The World Happiness Report reflects the results of a surveys conducted in over 150 countries across the globe. The results are used to create a happiness score for each country. This score is a measure of how happy respondents say they are on a range of issues.

According to the report the happiest people, at a country level, are northern Europeans living in countries like Finland (score of 7.7) , Denmark (7.6), Norway (7.55) and Iceland (7.5).

By contrast the unhappiest people are those of South Sudan (2.8) and the Central African Republic (3.1).

The residents of Afghanistan are the third unhappiest in the world (3.2). At a continental level Africans are unhappiest (average score of African countries is 4.3).

The comparable scores for other continents are Asia (5.2), South America (5.9),  North America (6.1), Europe (6.2) and Oceania (7.2).

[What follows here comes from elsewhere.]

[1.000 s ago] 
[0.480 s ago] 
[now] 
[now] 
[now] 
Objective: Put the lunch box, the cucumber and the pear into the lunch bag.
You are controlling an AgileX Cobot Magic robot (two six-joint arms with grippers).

South Africa has a happiness index of 4.7 placing us 107th out of the 155. South Africa has a slightly higher happiness score than Albania, Venezuela, Cambodian and Palestine. While South Africans tend to be happier than people living in other African countries residents of 70 percent of other countries are happier on average.

The graphic shows the location of countries starting with the least happy. Countries accumulate on the map as the index threshold rises until it finishes  with the inclusion of Denmark and Finland.

Perhaps the most striking thing about our Happiness Index is how rapidly it has dropped in the last decade. There has been a drop of over 0.5 index points between 2005/8 and 2016/18 – a 10% decline in our score.

Had this drop not occurred South Africa would now find itself 13 position higher on world rankings placing South Africa on a par with China and Vietnam (ranked 93 and 94 respectively). The drop in South Africa’s score since 2005/8 is one of the bigger declines observed as 85% of countries had a more positive change in their score.

South Africa’s descent in this period closely matches that of US citizens over the same period (-0.44).

The declining happiness of South Africans is sure to have an impact of the upcoming elections. On the one hand unhappier people seem to hold more populist and authoritarian attitudes.

This will be to the benefit of political parties proposing populist measures like the expropriation of land without compensation or the nationalisation of the Reserve Bank. However the data also indicates that happier people are both more likely to vote  and, when they do, to vote for the incumbent.

The decline in out happiness score suggests that the turnout rate on May 8 is likely to be relatively low and that there will be a shift away from support for the ruling ANC. However it is not clear to what extent this decline will be offset by populist policies advocated by that party.